Our Land, Our Water, Our Future: The Australia Beyond Coal & Gas Conference
If you love this country, fight for it. This will be the biggest social movement this country has ever seen, and it will change this country forever.
That was the message from Drew Hutton, president of the Lock the Gate Alliance, to the nearly 300 attendees at the "Australian Our Land, Our Water, Our Future: Beyond Coal and Gas" conference -- and he would know. Through Lock the Gate, communities across the country are voting to "Lock the Gate" by barricading the way against gas companies attempting to enter their land for exploration. Without exploration, the companies cannot gather the necessary information or obtain the permits to begin drilling.

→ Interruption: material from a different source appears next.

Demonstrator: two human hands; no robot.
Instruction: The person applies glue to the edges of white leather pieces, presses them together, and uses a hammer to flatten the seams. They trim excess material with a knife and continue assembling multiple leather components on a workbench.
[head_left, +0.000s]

Through Lock the Gate, law-abiding farmers, who have never aligned with environmentalists, are finding allies against powerful industrialists, and are participating in the first civil disobedience actions of their lives. Activists from across the country are setting out with tents and sleeping bags, or sometimes Winnebagos, to rural areas to spread the word on the dangers of gas and ask the communities how they can help. The blockades can go on for years; the rallies involve thousands and thousands of people, and the victories are real. And of course, the Knitting Nannas are there to protest with their bright yellow yarn and commitment to provide a safe environment for their grandchildren.
But gas activists weren't the only folks present for the three days of conference meetings. Three generations of Australians were represented, and the mix of rural and urban activists was nearly even. There were people fighting massive coal export terminals, standing up against huge new coal mines in the country's interior, and working to protect the Great Barrier Reef from dredging and shipping channels for coal. They didn't come to be talked at, but rather to spend three days meeting and building solutions. To this end, the Change Agency facilitated and conducted the meetings as a series of open space sessions where the attendees set the agenda, allowing space for regional meetings, specific strategy and tactic discussions, sharing of knowledge, and much more.
And in the midst of this was the Sierra Club. Fresh off our amazing organizer training with over 30 Australian activists, we were there to discuss the amazing success of our domestic Beyond Coal campaign, share our organizing model and strategy, and be part of a larger discussion on the international coal market. Hint: it's not as promising as coal companies would lead you to believe.
As Ailun Young from World Resources Institute told the crowd on the last day, "we are all in this together." I can't wait for to see the next actions that come out of this historic gathering of Australian coal and gas campaigners, and I feel so privileged to be a partner in their work, and the worldwide fight by grassroots communities to transition beyond coal to clean energy.